[Task instructions] Return, from the listing below, each line where the word "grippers" appears.

[Information]

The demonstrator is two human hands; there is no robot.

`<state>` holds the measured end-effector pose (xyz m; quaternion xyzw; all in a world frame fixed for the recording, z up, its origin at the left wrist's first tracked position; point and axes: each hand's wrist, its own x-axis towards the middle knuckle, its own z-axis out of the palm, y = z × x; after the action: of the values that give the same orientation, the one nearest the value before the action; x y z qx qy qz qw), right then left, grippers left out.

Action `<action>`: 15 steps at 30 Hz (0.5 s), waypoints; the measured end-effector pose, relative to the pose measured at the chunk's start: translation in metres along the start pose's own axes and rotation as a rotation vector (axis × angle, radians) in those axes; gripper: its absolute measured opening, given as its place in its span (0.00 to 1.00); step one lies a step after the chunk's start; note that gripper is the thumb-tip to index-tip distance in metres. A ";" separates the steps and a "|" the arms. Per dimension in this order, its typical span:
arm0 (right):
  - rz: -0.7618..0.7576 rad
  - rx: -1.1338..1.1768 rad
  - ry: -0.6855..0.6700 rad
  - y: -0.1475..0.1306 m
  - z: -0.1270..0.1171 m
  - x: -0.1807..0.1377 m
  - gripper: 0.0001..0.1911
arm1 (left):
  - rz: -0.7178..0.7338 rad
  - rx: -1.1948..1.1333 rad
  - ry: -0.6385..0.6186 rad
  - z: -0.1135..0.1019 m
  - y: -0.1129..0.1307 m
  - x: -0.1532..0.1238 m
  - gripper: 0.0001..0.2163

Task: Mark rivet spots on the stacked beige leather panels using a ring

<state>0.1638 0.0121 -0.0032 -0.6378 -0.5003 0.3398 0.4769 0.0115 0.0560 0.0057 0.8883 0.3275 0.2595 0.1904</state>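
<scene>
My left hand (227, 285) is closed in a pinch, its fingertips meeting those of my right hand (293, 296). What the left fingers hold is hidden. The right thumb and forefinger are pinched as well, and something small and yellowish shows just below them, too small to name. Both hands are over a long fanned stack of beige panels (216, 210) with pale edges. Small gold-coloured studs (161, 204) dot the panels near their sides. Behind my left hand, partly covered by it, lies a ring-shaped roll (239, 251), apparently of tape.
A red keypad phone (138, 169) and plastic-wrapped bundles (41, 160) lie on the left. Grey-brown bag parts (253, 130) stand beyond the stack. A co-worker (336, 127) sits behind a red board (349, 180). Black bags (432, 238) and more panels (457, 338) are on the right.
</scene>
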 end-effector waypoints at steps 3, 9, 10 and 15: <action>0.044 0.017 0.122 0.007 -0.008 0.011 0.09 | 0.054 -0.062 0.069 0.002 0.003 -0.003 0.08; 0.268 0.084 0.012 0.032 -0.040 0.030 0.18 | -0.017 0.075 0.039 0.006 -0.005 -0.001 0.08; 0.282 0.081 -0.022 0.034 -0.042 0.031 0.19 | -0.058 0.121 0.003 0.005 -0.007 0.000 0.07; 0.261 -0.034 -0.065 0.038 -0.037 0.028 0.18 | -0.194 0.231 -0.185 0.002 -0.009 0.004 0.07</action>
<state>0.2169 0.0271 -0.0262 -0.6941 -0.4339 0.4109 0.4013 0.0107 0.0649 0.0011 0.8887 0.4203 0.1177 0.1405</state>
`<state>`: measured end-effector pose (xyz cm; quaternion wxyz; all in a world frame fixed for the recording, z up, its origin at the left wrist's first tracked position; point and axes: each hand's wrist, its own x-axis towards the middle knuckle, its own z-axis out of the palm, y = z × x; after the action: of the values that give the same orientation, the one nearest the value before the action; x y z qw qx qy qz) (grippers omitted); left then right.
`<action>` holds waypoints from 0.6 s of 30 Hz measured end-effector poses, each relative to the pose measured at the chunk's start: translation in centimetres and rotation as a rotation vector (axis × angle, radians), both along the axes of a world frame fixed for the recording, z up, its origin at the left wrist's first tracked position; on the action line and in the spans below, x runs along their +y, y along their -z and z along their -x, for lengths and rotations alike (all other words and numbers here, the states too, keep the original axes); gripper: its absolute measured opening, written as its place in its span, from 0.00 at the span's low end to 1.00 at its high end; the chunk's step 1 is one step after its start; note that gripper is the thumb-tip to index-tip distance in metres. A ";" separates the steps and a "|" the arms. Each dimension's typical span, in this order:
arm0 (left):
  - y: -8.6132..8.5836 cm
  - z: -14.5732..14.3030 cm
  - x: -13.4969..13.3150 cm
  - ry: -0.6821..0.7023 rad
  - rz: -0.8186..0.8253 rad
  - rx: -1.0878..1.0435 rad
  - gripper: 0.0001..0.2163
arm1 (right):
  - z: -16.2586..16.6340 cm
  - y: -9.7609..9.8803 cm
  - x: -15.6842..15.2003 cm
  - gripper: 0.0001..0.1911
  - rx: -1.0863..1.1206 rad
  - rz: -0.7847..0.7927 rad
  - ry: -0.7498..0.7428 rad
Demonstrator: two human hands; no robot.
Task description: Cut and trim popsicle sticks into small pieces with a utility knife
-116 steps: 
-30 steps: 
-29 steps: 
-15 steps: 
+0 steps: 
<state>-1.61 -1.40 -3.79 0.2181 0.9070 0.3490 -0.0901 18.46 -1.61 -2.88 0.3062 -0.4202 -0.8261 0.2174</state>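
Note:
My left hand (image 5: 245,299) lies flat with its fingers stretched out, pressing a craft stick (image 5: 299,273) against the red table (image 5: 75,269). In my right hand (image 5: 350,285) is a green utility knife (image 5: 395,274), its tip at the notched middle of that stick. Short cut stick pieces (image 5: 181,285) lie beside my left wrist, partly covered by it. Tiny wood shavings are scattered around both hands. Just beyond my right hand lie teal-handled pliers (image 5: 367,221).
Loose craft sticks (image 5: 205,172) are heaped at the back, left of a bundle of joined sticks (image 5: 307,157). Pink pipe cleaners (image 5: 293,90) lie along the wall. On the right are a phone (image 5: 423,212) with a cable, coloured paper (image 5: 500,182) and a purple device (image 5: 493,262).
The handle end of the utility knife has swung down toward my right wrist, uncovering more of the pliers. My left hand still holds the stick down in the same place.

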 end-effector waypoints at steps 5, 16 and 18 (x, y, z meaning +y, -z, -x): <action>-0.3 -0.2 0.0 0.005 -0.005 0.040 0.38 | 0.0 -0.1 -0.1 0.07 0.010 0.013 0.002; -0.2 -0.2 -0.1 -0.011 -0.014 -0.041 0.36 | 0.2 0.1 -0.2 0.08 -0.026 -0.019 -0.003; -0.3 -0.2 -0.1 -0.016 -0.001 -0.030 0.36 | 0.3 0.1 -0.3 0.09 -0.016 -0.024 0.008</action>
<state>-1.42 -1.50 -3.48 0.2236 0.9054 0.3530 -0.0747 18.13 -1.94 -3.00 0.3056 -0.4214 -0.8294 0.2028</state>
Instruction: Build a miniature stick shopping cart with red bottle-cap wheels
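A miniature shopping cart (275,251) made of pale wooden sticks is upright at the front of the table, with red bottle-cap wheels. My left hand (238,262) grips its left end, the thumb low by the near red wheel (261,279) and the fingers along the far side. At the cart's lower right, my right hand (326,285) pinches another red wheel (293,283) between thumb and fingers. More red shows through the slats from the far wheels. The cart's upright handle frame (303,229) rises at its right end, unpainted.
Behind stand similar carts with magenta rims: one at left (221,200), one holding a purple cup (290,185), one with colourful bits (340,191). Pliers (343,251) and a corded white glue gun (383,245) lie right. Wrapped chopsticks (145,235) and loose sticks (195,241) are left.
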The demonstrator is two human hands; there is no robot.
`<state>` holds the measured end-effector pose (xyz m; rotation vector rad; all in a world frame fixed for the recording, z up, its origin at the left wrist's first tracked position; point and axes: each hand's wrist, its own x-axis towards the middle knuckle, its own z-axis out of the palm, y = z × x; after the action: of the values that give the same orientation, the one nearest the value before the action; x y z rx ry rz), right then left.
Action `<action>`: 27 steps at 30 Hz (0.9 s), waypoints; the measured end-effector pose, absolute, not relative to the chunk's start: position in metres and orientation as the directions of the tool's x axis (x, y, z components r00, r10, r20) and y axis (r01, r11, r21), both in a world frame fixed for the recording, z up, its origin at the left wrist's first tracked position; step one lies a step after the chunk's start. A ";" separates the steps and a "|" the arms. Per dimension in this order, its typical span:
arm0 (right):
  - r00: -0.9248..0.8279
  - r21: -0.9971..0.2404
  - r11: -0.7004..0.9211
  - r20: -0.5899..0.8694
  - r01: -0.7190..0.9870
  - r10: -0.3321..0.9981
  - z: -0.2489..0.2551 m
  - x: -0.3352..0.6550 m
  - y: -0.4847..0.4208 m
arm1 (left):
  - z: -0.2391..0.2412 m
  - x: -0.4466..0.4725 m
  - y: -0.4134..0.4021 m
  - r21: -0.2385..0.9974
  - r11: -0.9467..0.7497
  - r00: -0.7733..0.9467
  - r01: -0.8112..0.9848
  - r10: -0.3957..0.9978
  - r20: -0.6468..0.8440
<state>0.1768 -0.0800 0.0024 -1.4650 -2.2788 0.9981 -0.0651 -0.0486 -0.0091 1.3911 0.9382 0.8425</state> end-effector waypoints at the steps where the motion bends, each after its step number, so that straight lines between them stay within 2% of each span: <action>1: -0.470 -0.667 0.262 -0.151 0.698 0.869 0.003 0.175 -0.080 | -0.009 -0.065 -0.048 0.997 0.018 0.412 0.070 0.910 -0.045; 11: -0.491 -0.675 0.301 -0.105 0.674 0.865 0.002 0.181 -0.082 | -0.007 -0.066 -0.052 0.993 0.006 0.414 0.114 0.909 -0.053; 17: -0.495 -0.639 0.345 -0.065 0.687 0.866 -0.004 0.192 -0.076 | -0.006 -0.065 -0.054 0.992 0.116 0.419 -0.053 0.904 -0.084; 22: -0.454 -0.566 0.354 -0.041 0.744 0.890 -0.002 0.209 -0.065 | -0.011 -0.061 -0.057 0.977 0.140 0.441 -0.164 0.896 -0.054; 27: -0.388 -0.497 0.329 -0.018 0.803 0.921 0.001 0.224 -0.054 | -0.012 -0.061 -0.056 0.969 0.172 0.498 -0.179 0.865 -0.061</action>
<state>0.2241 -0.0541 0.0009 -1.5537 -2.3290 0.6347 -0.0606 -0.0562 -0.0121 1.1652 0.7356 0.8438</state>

[Exercise solution]
`<state>` holds the measured end-effector pose (xyz m; quaternion xyzw; all in a world frame fixed for the recording, z up, its origin at the left wrist's first tracked position; point and axes: each hand's wrist, its own x-axis towards the middle knuckle, its own z-axis out of the palm, y = z × x; after the action: of the values that give the same orientation, the one nearest the value before the action; x y z qx qy qz qw), right then left, grippers left out.
`<state>`: measured end-effector pose (xyz cm; quaternion wxyz; all in a world frame fixed for the recording, z up, its origin at the left wrist's first tracked position; point and axes: each hand's wrist, its own x-axis towards the middle knuckle, its own z-axis out of the palm, y = z × x; after the action: of the values that give the same orientation, the one nearest the value before the action; x y z qw qx qy qz) (grippers omitted); left then right.

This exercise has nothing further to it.